* [Task instructions] Find the line that contains "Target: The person". Output it and every line after it to the end of the records, exactly as they appear.

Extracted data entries
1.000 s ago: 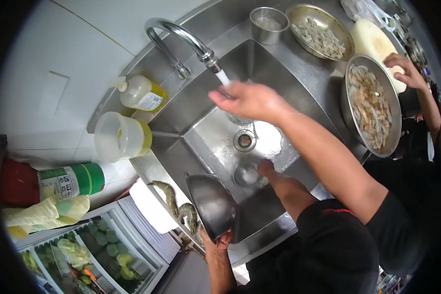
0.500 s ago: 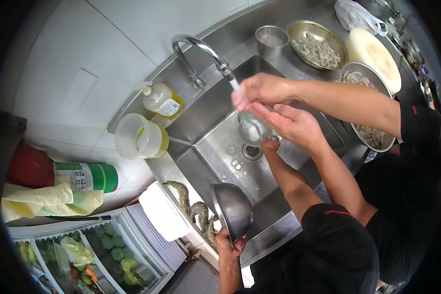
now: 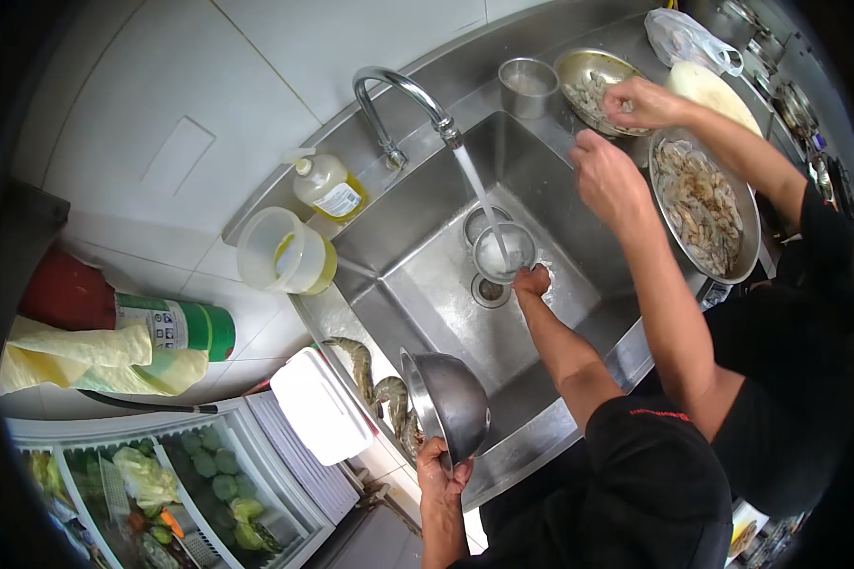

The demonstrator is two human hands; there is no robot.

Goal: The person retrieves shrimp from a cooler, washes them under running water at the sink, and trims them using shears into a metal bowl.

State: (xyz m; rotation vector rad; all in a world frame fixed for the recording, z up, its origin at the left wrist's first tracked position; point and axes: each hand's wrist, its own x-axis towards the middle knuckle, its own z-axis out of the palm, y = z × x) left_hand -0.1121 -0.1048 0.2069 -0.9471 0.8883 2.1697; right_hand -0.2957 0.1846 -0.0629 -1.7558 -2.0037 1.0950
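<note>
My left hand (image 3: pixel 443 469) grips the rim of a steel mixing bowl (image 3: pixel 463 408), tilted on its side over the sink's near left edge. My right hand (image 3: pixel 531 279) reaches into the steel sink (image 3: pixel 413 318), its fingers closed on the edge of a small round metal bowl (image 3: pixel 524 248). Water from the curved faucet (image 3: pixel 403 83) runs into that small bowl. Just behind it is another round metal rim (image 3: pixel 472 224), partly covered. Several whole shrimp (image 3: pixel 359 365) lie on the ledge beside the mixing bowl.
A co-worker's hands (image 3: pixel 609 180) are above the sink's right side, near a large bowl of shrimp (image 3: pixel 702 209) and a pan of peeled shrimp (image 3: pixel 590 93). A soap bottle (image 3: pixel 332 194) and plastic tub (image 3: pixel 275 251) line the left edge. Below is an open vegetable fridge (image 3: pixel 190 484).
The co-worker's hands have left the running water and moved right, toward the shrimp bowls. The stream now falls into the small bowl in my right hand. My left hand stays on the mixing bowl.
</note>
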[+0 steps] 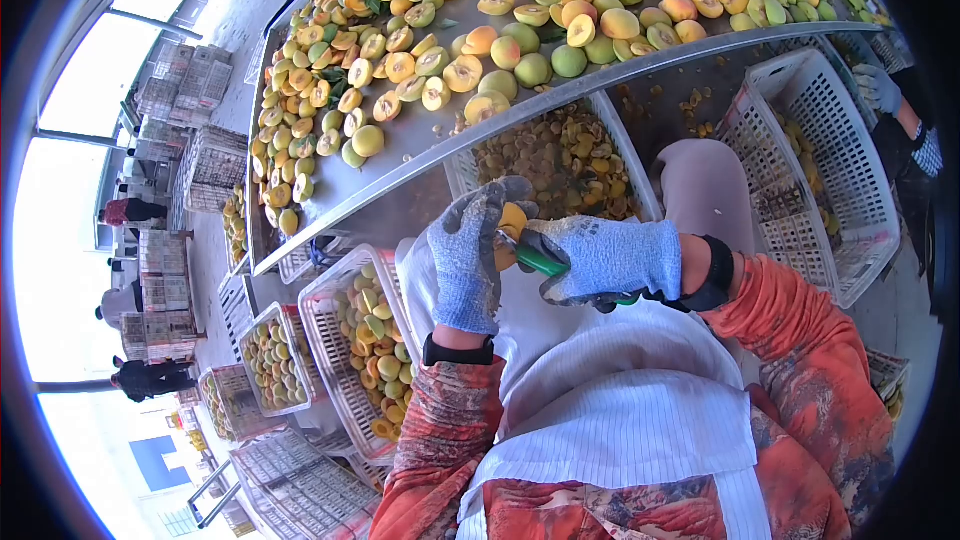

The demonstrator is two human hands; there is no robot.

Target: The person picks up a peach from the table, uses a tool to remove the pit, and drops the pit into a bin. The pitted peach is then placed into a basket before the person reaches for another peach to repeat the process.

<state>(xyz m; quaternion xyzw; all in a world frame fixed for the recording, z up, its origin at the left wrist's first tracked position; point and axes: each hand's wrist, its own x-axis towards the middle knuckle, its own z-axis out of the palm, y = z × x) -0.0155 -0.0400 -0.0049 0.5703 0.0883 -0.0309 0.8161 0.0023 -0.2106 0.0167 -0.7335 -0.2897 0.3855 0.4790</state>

* [Result of the exercise]
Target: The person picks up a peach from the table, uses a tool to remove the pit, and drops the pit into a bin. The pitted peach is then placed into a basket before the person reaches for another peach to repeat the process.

<state>(xyz m; quaternion xyzw; all in a world frame fixed for the recording, z up, its origin at the left wrist's first tracked position; point and axes: each hand's wrist, its own x-axis towards the middle knuckle, its own z-axis out of the palm, y = z × x) -0.0155 -0.0400 -0.0049 0.5703 0.0883 -0.0309 0.8161 0.0023 -0.2106 0.0167 -0.7335 -0.2897 0.3855 0.4790</state>

The complete output has now been given.